### [TRY IT]
Only an exact copy of every record counts as an answer.

### [SUPPLIED DATA]
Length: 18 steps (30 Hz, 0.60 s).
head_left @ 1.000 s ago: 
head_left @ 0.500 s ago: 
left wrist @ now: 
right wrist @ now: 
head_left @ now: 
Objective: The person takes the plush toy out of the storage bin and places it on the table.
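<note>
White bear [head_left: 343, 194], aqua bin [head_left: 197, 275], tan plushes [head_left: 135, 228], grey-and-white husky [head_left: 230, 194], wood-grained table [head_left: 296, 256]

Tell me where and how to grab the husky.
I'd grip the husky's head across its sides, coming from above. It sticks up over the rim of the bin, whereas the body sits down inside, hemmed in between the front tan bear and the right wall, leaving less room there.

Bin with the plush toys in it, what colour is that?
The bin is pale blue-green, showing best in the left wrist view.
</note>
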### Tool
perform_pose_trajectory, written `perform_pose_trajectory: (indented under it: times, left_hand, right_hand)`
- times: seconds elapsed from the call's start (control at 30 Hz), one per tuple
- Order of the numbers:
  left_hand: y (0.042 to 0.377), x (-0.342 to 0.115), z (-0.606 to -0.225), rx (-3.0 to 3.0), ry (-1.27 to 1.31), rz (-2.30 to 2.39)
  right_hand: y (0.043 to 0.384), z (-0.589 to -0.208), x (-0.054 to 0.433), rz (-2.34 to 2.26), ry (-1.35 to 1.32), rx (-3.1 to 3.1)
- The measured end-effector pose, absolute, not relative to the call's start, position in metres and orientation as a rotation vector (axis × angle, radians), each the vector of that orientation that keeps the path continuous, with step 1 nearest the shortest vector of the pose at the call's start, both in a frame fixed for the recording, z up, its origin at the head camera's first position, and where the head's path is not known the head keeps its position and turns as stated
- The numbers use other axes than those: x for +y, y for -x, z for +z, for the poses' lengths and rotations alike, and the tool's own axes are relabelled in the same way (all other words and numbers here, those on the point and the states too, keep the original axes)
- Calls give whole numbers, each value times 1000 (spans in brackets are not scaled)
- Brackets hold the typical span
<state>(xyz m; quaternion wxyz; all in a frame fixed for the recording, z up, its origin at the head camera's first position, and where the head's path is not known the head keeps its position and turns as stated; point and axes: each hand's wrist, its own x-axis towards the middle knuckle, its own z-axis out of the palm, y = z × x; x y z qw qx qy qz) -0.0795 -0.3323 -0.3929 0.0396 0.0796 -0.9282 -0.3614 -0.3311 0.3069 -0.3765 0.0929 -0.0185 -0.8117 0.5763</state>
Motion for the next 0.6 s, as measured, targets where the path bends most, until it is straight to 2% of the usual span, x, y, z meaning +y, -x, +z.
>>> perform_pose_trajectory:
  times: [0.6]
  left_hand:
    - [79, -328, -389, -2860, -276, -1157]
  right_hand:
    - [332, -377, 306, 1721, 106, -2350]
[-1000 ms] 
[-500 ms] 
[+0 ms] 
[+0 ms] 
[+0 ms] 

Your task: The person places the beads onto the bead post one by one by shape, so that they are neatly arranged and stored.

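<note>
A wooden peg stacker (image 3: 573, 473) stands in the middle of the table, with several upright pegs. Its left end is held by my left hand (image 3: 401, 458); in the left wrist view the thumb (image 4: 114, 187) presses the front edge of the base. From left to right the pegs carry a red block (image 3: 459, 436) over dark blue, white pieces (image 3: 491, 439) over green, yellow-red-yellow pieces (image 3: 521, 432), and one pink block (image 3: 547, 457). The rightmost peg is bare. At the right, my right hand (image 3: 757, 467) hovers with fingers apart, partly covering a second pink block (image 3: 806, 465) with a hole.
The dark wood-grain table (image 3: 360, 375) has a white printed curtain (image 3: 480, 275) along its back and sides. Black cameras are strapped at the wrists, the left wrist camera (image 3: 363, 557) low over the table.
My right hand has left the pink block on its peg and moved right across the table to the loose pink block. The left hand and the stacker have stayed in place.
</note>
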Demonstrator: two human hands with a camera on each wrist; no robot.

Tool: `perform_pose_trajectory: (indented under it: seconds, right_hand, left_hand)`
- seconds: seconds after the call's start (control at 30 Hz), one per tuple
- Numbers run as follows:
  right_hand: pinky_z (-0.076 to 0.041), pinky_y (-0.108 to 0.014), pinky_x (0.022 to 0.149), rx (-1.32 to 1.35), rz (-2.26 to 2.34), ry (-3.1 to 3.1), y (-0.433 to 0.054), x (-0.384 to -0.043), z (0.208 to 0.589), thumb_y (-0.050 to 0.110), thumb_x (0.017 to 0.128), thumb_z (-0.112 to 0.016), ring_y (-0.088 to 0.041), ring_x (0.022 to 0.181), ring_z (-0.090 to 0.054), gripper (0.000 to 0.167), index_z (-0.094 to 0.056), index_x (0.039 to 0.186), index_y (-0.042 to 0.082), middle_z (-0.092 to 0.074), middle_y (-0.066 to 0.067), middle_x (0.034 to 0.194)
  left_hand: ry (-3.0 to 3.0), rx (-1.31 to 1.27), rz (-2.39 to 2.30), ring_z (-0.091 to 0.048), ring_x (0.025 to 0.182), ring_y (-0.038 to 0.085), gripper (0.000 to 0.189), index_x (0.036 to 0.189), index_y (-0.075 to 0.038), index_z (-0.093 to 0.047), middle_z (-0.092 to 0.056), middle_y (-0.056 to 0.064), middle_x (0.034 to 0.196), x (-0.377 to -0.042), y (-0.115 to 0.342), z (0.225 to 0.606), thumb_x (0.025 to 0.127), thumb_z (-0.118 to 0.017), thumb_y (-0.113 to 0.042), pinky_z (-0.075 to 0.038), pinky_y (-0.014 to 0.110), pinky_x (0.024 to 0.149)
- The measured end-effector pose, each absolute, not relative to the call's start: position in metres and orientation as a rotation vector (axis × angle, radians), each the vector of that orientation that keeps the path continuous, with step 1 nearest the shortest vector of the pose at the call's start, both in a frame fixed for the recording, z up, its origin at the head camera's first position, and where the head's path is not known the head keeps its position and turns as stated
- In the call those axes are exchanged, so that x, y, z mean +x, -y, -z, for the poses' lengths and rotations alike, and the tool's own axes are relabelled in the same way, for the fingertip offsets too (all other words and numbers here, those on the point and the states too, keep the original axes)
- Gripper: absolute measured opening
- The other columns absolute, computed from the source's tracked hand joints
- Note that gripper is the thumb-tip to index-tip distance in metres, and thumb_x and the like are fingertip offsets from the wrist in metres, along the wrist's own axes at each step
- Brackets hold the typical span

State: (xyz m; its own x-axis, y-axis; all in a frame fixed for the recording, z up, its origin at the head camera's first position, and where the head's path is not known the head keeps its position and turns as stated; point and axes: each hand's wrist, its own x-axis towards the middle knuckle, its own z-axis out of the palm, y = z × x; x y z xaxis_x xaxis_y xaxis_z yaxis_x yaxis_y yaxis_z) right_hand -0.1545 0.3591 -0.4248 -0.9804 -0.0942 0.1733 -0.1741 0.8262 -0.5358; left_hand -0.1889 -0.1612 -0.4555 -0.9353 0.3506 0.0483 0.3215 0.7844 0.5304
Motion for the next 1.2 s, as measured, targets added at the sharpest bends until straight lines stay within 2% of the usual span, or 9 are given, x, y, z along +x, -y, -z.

### [WRITTEN ANSWER]
Length: 18 steps (30 Hz, 0.60 s).
head_left @ 1.000 s ago: 
head_left @ 0.500 s ago: 
left wrist @ now: 
right wrist @ now: 
head_left @ now: 
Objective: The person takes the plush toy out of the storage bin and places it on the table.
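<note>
White bear [head_left: 343, 194], aqua bin [head_left: 197, 275], tan plushes [head_left: 135, 228], grey-and-white husky [head_left: 230, 194], wood-grained table [head_left: 296, 256]

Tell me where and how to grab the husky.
I'd grip the husky's head across its sides, coming from above. It sticks up over the rim of the bin, whereas the body sits down inside, hemmed in between the front tan bear and the right wall, leaving less room there.

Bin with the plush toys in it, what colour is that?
The bin is pale blue-green, showing best in the left wrist view.
</note>
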### Tool
perform_pose_trajectory, written `perform_pose_trajectory: (indented under it: times, left_hand, right_hand)`
- times: seconds elapsed from the call's start (control at 30 Hz), one per tuple
- Order of the numbers:
  left_hand: y (0.042 to 0.377), x (-0.342 to 0.115), z (-0.606 to -0.225), rx (-3.0 to 3.0), ry (-1.27 to 1.31), rz (-2.30 to 2.39)
  right_hand: y (0.043 to 0.384), z (-0.589 to -0.208), x (-0.054 to 0.433), rz (-2.34 to 2.26), ry (-1.35 to 1.32), rx (-3.1 to 3.1)
- The measured end-effector pose, absolute, not relative to the call's start, position in metres and orientation as a rotation vector (axis × angle, radians), each the vector of that orientation that keeps the path continuous, with step 1 nearest the shortest vector of the pose at the call's start, both in a frame fixed for the recording, z up, its origin at the head camera's first position, and where the head's path is not known the head keeps its position and turns as stated
- The numbers use other axes than those: x for +y, y for -x, z for +z, for the poses' lengths and rotations alike, and the tool's own axes are relabelled in the same way (all other words and numbers here, those on the point and the states too, keep the original axes)
- Calls give whole numbers, each value times 1000 (spans in brackets are not scaled)
- Brackets hold the typical span
<state>(xyz m; quaternion wxyz; all in a frame fixed for the recording, z up, its origin at the head camera's first position, and where the head's path is not known the head keeps its position and turns as stated; point and axes: each hand's wrist, its own x-axis towards the middle knuckle, its own z-axis out of the palm, y = z × x; x y z qw qx qy qz) -0.0795 -0.3323 -0.3929 0.0396 0.0796 -0.9282 -0.3614 -0.3311 0.3069 -0.3765 0.0929 -0.0185 -0.8117 0.5763</state>
Motion for the next 0.6 s, as measured, targets where the path bends most, until it is straight to 2% of the usual span, x, y, z meaning +y, -x, +z.
>>> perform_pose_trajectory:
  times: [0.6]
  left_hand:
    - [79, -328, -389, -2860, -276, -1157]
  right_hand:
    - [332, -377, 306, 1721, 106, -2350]
[-1000 ms] 
[-500 ms] 
[+0 ms] 
[+0 ms] 
[+0 ms] 

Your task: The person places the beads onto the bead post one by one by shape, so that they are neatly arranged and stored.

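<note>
A wooden peg stacker (image 3: 573, 473) stands in the middle of the table, with several upright pegs. Its left end is held by my left hand (image 3: 401, 458); in the left wrist view the thumb (image 4: 114, 187) presses the front edge of the base. From left to right the pegs carry a red block (image 3: 459, 436) over dark blue, white pieces (image 3: 491, 439) over green, yellow-red-yellow pieces (image 3: 521, 432), and one pink block (image 3: 547, 457). The rightmost peg is bare. At the right, my right hand (image 3: 757, 467) hovers with fingers apart, partly covering a second pink block (image 3: 806, 465) with a hole.
The dark wood-grain table (image 3: 360, 375) has a white printed curtain (image 3: 480, 275) along its back and sides. Black cameras are strapped at the wrists, the left wrist camera (image 3: 363, 557) low over the table.
My right hand has left the pink block on its peg and moved right across the table to the loose pink block. The left hand and the stacker have stayed in place.
</note>
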Demonstrator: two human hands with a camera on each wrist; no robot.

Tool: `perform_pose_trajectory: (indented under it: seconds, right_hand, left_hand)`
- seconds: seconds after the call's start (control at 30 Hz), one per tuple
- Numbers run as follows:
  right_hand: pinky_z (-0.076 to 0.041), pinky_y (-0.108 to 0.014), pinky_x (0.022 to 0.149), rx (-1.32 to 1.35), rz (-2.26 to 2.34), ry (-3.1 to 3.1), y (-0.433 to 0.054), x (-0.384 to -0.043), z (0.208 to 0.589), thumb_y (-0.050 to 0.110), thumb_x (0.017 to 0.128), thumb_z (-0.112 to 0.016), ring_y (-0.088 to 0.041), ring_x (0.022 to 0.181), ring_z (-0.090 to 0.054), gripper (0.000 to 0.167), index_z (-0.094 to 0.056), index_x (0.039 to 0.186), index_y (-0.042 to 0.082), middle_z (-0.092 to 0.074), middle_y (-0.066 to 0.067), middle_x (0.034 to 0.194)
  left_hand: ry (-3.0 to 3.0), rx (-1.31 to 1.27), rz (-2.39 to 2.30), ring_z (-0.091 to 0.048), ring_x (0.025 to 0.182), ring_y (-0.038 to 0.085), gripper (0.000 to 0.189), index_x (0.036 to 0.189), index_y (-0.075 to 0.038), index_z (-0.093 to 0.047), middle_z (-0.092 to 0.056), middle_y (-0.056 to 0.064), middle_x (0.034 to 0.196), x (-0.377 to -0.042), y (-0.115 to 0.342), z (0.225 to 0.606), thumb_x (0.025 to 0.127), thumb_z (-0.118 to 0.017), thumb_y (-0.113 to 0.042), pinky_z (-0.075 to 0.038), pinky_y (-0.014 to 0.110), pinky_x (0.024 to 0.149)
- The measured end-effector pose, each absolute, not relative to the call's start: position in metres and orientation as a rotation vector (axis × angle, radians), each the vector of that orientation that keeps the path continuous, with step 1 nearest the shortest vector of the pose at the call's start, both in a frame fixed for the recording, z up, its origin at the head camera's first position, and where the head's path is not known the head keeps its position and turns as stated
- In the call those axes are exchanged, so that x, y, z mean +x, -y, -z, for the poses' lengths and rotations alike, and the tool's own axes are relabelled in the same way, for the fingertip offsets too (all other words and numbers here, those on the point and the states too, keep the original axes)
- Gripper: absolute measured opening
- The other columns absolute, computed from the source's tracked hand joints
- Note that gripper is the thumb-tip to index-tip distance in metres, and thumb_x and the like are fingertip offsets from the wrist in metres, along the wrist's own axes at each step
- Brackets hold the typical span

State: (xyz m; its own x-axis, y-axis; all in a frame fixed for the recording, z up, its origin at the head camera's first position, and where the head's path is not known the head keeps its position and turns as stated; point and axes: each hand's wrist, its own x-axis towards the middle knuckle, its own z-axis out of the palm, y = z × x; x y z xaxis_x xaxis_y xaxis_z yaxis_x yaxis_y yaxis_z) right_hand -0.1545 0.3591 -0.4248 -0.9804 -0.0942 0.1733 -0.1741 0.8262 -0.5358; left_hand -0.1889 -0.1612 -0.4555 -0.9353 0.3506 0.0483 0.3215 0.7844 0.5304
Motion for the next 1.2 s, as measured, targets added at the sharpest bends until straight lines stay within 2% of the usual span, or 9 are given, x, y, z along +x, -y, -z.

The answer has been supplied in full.